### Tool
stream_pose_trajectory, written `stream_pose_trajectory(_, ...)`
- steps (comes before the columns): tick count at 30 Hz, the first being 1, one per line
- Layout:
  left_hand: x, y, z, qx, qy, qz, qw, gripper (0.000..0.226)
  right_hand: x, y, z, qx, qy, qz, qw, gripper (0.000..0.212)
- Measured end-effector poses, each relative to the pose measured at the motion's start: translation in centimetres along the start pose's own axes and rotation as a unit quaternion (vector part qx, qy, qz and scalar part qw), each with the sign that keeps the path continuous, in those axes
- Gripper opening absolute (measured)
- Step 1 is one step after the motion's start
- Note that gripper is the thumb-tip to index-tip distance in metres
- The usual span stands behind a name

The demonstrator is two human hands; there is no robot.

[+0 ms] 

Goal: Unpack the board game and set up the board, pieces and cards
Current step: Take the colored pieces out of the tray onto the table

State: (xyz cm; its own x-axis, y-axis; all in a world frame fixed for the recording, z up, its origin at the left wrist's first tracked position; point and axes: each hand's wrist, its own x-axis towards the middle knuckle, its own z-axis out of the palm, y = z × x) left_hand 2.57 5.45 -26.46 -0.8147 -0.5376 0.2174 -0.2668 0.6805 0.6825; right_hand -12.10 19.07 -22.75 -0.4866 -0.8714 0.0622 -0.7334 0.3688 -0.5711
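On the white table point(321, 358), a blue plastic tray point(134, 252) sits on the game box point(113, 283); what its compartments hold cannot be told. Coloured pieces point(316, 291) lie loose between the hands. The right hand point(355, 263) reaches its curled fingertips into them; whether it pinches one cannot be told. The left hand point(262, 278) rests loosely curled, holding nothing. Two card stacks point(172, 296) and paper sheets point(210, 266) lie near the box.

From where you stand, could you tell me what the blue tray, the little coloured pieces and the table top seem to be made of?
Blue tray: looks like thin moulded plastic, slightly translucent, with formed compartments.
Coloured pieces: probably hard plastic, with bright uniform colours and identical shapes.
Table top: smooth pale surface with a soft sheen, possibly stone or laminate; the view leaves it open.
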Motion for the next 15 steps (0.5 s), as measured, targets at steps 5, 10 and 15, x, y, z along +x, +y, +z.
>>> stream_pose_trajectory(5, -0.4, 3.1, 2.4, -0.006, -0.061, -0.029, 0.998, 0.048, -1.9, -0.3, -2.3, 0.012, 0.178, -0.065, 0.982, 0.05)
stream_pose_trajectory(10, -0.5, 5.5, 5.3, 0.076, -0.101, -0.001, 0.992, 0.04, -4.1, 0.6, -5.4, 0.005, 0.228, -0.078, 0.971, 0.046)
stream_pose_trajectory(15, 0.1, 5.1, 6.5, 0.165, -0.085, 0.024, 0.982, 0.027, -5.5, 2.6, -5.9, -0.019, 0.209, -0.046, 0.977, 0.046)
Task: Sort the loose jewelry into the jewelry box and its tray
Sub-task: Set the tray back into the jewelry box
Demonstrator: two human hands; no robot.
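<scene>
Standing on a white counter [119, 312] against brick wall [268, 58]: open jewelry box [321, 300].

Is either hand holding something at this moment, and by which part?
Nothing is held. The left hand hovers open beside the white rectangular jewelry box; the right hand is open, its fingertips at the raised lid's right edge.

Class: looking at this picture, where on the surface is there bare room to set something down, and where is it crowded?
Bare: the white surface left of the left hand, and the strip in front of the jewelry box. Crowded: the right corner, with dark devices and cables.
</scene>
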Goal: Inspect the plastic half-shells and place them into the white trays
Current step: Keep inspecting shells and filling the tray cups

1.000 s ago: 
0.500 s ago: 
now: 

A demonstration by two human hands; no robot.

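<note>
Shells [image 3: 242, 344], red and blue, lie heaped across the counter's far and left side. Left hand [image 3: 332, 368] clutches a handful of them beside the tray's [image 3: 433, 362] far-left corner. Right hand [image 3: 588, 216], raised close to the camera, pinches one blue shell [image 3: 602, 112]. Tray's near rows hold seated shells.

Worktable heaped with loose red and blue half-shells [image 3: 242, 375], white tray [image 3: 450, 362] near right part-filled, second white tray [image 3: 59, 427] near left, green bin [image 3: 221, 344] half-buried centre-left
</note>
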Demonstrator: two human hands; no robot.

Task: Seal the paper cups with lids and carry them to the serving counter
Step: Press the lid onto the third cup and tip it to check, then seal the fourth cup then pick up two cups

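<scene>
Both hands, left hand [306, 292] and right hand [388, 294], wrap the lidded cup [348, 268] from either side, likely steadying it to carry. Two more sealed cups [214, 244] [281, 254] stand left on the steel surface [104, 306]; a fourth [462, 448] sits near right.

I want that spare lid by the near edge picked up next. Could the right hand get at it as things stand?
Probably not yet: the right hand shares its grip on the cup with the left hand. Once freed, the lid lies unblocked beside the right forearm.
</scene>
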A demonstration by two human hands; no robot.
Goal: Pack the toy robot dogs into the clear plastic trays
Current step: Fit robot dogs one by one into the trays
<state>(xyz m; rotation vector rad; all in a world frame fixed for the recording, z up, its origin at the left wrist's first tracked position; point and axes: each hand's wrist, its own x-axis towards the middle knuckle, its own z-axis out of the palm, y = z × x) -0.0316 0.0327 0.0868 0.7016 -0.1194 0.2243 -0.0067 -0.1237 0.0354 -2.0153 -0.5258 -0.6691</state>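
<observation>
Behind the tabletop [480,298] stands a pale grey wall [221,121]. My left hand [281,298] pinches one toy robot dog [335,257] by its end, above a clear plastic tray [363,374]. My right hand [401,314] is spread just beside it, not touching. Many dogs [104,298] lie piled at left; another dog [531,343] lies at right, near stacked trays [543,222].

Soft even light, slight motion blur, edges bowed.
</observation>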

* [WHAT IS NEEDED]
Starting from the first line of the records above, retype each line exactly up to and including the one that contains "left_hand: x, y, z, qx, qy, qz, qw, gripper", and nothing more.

* [ANSWER TO THE EXERCISE]
### Tool
stream_pose_trajectory, written `stream_pose_trajectory(_, ...)`
- steps (comes before the columns): tick count at 30 Hz, the first being 1, one per line
- Layout:
  left_hand: x, y, z, qx, qy, qz, qw, gripper (0.000..0.226)

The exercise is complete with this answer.